By Pam Benson, CNN National Security Producer
STORY HIGHLIGHTS
  • James Clapper is a step closer to being the new Director of National Intelligence
  • The Senate Intelligence Committee unanimously approves Clapper's nomination
  • The full Senate is expected to vote on the matter before its August recess

Washington (CNN) -- James Clapper is one Senate vote away from becoming the nation's next intelligence chief.

The Senate Intelligence Committee on Thursday unanimously approved President Barack Obama's choice of Clapper to be the Director of National Intelligence.

The full Senate is expected to take up the nomination before it leaves on its August recess at the end of next week.

In a statement released after the committee vote, Chairwoman Sen. Dianne Feinstein, D-California, said Clapper's "long experience in intelligence certainly qualifies" him for the job.

Although Feinstein had reservations about Clapper when he was first nominated, she said his testimony before the committee convinced her he was the right person for the job.

"He has described for me and the Senate Intelligence Committee how he will be a strong DNI, independent of the influence of the Department of Defense, and he has promised to work in concert with the CIA and all agencies of the intelligence community," Feinstein's statement said.

Vice Chairman Sen. Christopher "Kit" Bond of Missouri, the senior Republican on the committee, issued a brief statement that was more guarded.

"Gen. Clapper has served our nation honorably for 46 years and I admire him, he has assured me that he does not intend to be a hood ornament, but judging from recent history my yea vote is really a triumph of hope over experience," Bond's statement said.

During his recent confirmation hearing, Clapper said he wouldn't agree to take the job if he thought he "was going to be a titular figurehead or hood ornament."

A number of senators had questioned whether the DNI had enough authority to get the job done. Clapper said he did not need any new authority to oversee the 16 intelligence agencies and offices.

"With all of the discussion about the lack of authority, of the perceived weakness of the office of director of national intelligence, I believe it already does have considerable authority, either explicit in the law.. or implicit that can be exerted," Clapper said. He vowed to "push the envelope" to be successful in the job.

Clapper is a retired Air Force lieutenant general who has spent most of his career in the intelligence community. He served as the Director of the Defense Intelligence Agency and the National Geospatial-Intelligence Agency.

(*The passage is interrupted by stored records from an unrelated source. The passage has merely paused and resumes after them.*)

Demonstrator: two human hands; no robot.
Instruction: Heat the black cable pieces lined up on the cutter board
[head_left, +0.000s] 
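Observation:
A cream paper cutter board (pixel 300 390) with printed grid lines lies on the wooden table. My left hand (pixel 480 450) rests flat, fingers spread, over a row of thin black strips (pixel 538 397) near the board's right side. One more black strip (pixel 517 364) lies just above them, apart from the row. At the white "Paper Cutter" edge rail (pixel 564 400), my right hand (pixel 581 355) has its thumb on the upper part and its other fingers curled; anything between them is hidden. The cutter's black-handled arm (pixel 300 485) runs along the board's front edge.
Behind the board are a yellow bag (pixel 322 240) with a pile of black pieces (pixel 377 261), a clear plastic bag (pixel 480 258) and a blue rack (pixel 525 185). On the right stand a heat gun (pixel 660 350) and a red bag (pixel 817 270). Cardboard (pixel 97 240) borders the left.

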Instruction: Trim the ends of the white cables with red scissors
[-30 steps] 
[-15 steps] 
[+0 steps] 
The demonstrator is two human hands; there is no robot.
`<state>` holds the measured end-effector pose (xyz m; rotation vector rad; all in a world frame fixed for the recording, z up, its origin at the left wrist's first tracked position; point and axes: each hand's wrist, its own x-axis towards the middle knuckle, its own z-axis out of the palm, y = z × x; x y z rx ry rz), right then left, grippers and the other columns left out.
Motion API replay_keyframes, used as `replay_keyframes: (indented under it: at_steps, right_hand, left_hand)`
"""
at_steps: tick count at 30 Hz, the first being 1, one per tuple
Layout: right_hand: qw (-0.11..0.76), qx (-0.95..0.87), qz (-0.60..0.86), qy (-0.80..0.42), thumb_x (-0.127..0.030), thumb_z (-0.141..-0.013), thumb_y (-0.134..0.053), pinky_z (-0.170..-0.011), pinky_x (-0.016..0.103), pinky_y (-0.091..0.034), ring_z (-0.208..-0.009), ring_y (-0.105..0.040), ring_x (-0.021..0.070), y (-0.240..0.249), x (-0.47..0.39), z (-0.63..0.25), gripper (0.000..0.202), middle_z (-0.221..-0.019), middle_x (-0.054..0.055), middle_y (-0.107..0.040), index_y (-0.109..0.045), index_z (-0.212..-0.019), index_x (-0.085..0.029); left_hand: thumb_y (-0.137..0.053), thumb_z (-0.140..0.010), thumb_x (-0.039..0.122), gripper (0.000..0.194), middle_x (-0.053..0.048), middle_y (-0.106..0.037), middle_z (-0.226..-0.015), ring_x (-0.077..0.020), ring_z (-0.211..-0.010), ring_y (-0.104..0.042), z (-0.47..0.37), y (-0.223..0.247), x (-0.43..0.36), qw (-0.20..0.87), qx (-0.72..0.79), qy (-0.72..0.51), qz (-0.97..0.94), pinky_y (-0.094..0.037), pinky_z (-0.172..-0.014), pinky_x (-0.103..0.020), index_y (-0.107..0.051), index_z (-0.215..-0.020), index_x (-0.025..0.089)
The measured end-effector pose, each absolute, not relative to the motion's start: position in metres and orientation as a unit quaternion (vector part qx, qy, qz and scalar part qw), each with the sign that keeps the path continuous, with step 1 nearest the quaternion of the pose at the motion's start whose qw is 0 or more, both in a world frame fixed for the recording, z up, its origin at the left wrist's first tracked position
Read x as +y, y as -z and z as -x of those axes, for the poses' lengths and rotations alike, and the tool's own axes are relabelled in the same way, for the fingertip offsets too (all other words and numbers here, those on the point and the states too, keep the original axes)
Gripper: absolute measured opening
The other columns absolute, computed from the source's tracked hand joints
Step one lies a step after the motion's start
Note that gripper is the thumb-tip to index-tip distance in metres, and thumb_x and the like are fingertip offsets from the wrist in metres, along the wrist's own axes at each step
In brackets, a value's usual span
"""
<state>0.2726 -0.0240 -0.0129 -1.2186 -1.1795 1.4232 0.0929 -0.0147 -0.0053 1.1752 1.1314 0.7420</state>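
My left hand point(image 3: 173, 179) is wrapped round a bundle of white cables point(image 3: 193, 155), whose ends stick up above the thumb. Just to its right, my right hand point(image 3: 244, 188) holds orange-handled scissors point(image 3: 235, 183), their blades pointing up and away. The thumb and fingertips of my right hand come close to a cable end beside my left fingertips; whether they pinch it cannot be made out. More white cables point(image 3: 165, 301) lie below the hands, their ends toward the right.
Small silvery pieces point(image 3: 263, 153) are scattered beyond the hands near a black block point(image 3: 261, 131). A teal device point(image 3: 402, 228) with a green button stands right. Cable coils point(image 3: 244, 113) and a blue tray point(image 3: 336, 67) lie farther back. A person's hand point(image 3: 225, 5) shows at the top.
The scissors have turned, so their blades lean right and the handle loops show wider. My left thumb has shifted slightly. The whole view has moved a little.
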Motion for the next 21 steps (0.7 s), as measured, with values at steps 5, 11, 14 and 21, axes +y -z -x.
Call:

He is currently the Defense Department's chief intelligence officer.

Clapper would become the fourth DNI since the position was created five years ago, succeeding Dennis Blair, who was pressured to resign because of differences with the White House over the scope of his role and turf battles with the CIA director.

The office of DNI was established by Congress in the aftermath of the September 11, 2001, terrorist attacks to help improve the coordination of the intelligence community and to correct deficiencies in information-sharing among its members.